On 20 October 1937, he remarried to Winifred May "Freda" (née Birkin) Dudley Ward (1894–1983), the former wife of William Dudley Ward. (Note: Freda and William Dudley Ward, a nephew of the 1st Earl of Dudley, had divorced in 1931. From her marriage to Dudley Ward, she was the mother of Penelope, Lady Reed and Claire, Lady Laycock (wife of Sir Robert Laycock.) She was the second child and eldest of three daughters of Col. Charles Wilfred Birkin (fourth son of Sir Thomas Birkin, 1st Baronet), and his American wife, Claire Lloyd Howe. From 1918 to 1929, Freda was the mistress of Edward, Prince of Wales, until she was supplanted by American Thelma Furness (née Morgan) from 1929 to 1934; Thelma introduced Edward to Wallis Simpson.

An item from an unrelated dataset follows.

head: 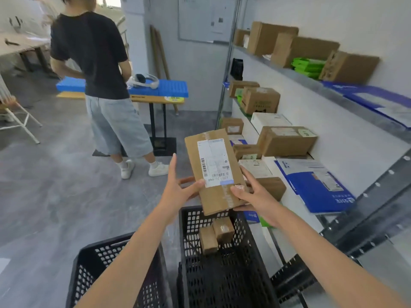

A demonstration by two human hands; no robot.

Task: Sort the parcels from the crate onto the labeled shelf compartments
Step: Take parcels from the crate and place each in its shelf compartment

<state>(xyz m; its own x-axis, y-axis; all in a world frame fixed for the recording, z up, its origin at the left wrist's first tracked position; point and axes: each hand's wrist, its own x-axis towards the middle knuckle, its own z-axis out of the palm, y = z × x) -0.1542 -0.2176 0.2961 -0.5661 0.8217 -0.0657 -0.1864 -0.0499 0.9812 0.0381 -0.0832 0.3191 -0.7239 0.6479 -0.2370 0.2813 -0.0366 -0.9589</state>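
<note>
Head view: the left hand [178, 185] pinches the parcel [213, 165] at its lower left edge, thumb on top; the right hand [251, 193] grips its lower right corner. It is held just above the crate [189, 230], label up, long axis pointing away from the person. The shelf [367, 205] stands right of the crate, nearer the right hand.

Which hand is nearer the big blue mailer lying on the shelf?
Right. The right hand grips the cardboard parcel at its lower right corner, just left of the blue mailer; the left hand holds the parcel's opposite edge, farther left.
</note>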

In 1938, they had an Art Deco House built for them in St John's Wood at 58 Hamilton Terrace, Maida Vale, Westminster, London. The house, which was built on the site of two original Victorian houses, was designed by Scottish architects Burnet, Tait, and Lorne. They divorced in 1954, and neither remarried before their deaths. The Marquess was still living at 58 Hamilton Terrace by January 1963. (Note: In 1966, 58 Hamilton Terrace was sold to his second wife's niece, Belinda Blew-Jones (1921–2003), and her husband Antony Lambton, 6th Earl of Durham.) The Marchioness of Casa Maury (Marquesa de Casa Maury) died at her home in Chelsea, London in 1983.